When a client requests an extended going concern assessment, it cannot simply be delegated to junior audit staff. It requires the time and attention of experienced managers and partners who can critically challenge management's assumptions about long-term inflation, market demand, and supply chain resilience. Because these senior resources are already stretched thin, firms must be highly strategic about how they allocate their time.
How Firms Are Adapting
To cope with the dual pressures of complex audit demands and resource scarcity, forward-thinking UK firms are adopting several strategies:
- Targeted Upskilling: Firms are investing heavily in training their mid-level staff not just in standard audit methodology, but in advanced commercial awareness and forecasting analysis, empowering them to better support partners on going concern work.

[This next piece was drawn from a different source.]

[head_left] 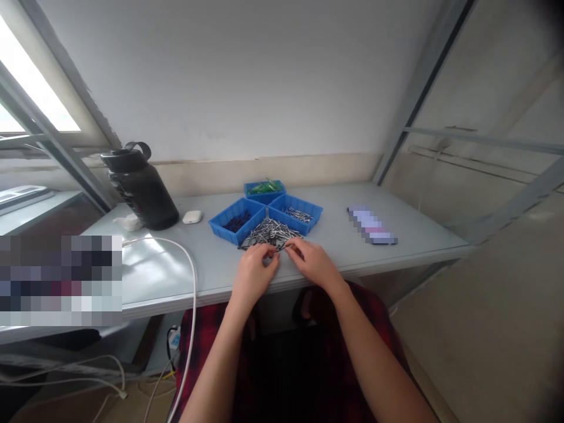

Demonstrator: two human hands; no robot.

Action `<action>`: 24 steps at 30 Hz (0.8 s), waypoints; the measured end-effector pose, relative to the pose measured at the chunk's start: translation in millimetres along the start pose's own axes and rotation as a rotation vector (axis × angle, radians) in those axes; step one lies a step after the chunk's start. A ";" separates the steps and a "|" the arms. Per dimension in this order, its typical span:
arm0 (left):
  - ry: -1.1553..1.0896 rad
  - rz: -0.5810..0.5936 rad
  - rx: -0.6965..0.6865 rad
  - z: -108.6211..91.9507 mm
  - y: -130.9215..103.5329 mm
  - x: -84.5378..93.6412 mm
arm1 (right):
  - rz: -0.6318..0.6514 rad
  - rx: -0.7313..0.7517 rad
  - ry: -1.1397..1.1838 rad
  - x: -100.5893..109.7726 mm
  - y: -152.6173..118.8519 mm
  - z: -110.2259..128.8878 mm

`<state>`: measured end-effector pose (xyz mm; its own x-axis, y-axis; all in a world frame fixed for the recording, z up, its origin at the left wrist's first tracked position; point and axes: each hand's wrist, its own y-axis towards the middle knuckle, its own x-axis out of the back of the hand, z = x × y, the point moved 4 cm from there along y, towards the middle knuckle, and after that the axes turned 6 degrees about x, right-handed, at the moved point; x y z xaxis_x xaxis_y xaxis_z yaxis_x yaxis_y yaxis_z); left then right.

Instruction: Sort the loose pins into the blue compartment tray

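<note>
A heap of thin silver nail-like pieces point(274, 230) lies on the grey table point(326, 258), with a few dark ones along its near side. My left hand point(255, 267) rests at the heap's near left edge, thumb and fingers closed together; what they hold is too small to make out. Fingertips of my right hand point(312, 261) pinch a thin metal piece point(285, 247) close to the left fingertips. Around the heap stand blue trays: the left tray point(224, 229) holds dark thin pieces, the right tray point(316, 215) silver ones, the back tray point(252, 194) green ones.
A large dark bottle point(143, 191) and a white earphone case point(192, 217) stand to the left. A white cable point(194, 276) hangs over the front edge. To the right lies a phone point(371, 225). The wall point(247, 88) closes off the back.
</note>
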<state>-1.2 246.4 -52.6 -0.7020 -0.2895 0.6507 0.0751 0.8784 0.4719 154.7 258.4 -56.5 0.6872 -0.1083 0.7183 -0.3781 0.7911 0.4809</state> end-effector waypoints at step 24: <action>-0.048 0.021 0.005 1.3 -0.7 0.2 | 0.005 -0.001 0.038 1.2 0.8 1.4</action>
<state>-2.3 246.3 -53.5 -0.7333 -0.2531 0.6310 0.0862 0.8860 0.4555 154.5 258.0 -54.6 0.7085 -0.0811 0.7010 -0.3812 0.7920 0.4769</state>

- Leveraging Technology: Advanced data analytics and AI-driven forecasting tools are being deployed to stress-test management's models more efficiently, reducing the manual hours required to validate extended cash flow projections.

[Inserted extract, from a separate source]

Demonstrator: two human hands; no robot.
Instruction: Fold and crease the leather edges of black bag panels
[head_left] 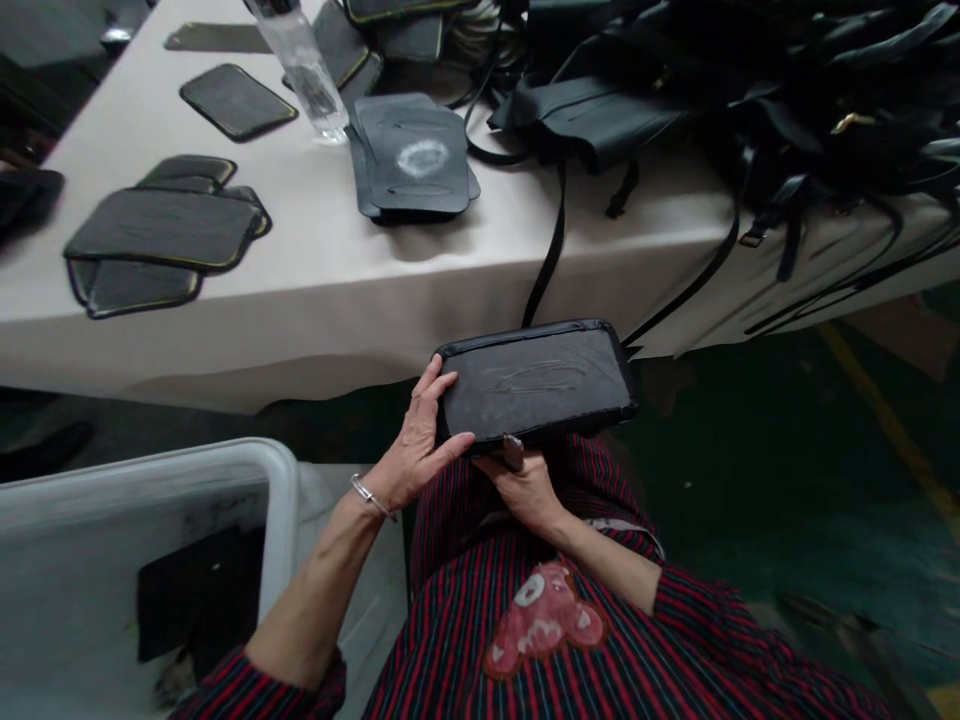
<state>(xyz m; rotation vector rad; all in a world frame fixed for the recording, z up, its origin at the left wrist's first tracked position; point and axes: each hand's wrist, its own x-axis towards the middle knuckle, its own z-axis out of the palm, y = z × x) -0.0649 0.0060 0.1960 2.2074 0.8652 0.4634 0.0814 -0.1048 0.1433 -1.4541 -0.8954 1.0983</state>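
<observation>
A black leather bag (540,385) rests over my lap with its flat rectangular base facing up. Squiggly, glossy lines mark the grey panel of that base. At the bag's left end, my left hand (422,437) grips it, fingers on the far corner and thumb along the near edge. Below the near edge, my right hand (526,487) is closed around a small tool (513,452) with a flat brownish end; the rest of the tool is hidden. Part of my right hand's fingers lies out of sight under the bag.
Ahead, a cloth-covered table (300,330) bears stacked black panels (412,160), yellow-edged panels (165,228), a clear bottle (311,80) and piled black bags (600,110) with hanging straps. A white bin (281,500) holding dark pieces stands at my left.
</observation>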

- Client Triage: Perhaps most importantly, firms are becoming more selective. If a client has poor internal forecasting capabilities and demands an extended going concern sign-off to satisfy a lender, audit firms are increasingly willing to walk away rather than absorb the disproportionate risk and resource drain.
Strategic Framework for Going Concern Requests
To help audit teams standardize their response to these high-risk scenarios, firms should implement a clear triage framework. The table below outlines the differences in approach between standard statutory requirements and third-party driven extension requests.

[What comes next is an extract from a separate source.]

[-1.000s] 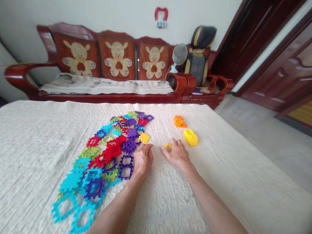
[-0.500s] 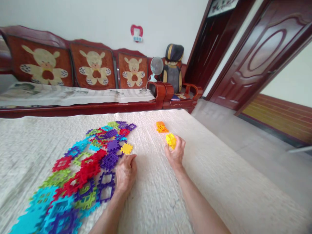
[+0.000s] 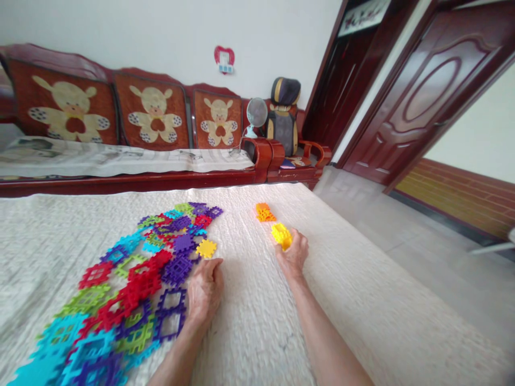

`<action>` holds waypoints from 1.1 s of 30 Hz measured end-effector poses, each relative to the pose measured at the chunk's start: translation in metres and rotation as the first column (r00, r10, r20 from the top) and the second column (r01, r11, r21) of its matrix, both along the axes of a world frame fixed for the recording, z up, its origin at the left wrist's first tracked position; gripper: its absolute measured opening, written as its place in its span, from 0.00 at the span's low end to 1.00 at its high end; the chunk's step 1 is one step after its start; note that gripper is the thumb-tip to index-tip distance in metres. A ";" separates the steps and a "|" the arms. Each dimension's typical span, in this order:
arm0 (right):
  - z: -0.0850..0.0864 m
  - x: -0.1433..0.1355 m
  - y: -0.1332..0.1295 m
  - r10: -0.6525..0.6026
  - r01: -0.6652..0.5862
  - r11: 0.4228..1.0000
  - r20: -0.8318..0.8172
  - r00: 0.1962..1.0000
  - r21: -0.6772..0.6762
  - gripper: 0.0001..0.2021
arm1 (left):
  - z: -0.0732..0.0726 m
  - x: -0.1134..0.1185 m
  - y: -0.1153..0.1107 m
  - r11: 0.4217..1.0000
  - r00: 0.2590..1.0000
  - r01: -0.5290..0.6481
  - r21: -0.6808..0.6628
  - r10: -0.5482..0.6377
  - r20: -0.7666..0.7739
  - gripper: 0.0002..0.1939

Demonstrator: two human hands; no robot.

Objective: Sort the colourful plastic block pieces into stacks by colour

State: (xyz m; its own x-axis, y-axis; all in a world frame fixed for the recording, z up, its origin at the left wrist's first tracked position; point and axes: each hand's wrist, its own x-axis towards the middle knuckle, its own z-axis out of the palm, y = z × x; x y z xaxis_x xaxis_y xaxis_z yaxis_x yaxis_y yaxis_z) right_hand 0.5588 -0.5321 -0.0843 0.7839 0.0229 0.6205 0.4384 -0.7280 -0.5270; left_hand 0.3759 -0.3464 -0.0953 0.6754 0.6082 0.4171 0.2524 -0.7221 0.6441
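Note:
My right hand (image 3: 294, 254) has its fingers around the right side of some yellow pieces (image 3: 281, 236), low over the cloth. Just beyond them lie a few orange pieces (image 3: 264, 212). My left hand (image 3: 206, 284) rests on the cloth with its fingers curled together; whether anything is inside them is hidden. A flat yellow square piece (image 3: 206, 248) lies just past its fingertips. To the left of that hand spreads a heap of notched plastic squares, among them purple (image 3: 177, 269), red (image 3: 140, 287), green and blue ones.
A pale textured cloth (image 3: 257, 321) covers the surface. Behind it stand a wooden sofa (image 3: 161, 179) with bear-patterned cushions, a small fan (image 3: 256, 112) and a chair (image 3: 284, 134). Dark red doors (image 3: 426, 102) are at the right.
The yellow pieces in my right hand have tilted and show an open, hollow side. My left hand stays beside the heap. The whole view has shifted slightly.

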 end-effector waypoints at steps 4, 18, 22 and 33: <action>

| Scenario | Auditor's Primary Obligation | Liability Risk Level | Recommended Firm Action |
|---|---|---|---|
| Standard 12-Month Assessment (ISA UK 570 minimum) | Assess management's conclusion on going concern for 12 months from approval. | Standard (Statutory duty to shareholders as a body). | Proceed with standard audit methodology; ensure standard Bannerman wording is in place. |
| Management-Driven Extension (e.g., 15 months due to internal planning cycle) | Evaluate the longer period as presented by management in their statutory accounts. | Moderate (Increased complexity in forecasting, but duty remains to shareholders). | Document that the extension was management's choice for statutory reporting purposes; allocate senior resources for complex forecasting. |
| Third-Party Driven Extension (e.g., Bank demands 18-month sign-off for loan) | None to the third party. Statutory duty remains solely to shareholders. | High (Severe risk of assuming unintended duty of care to the lender). | Explicitly refuse to address the third party. Ensure engagement letter clearly defines statutory limits. Advise client that separate assurance engagements (e.g., reporting accountant roles) require separate contracts. |
As we move deeper into an era characterized by both economic fragility and intense regulatory scrutiny, the pressure on UK auditors will only intensify. The demand for extended going concern assessments is a symptom of a broader market anxiety, where lenders seek to transfer their commercial risk onto the shoulders of the audit profession.
Audit partners must stand firm. By combining a rigorous, legally defensive approach to engagement terms with smart resource allocation to combat the skills gap, firms can protect their liability while continuing to deliver robust, high-quality statutory audits. In the current climate, knowing when to say "no" to a client's seemingly simple request is just as important as the audit work itself.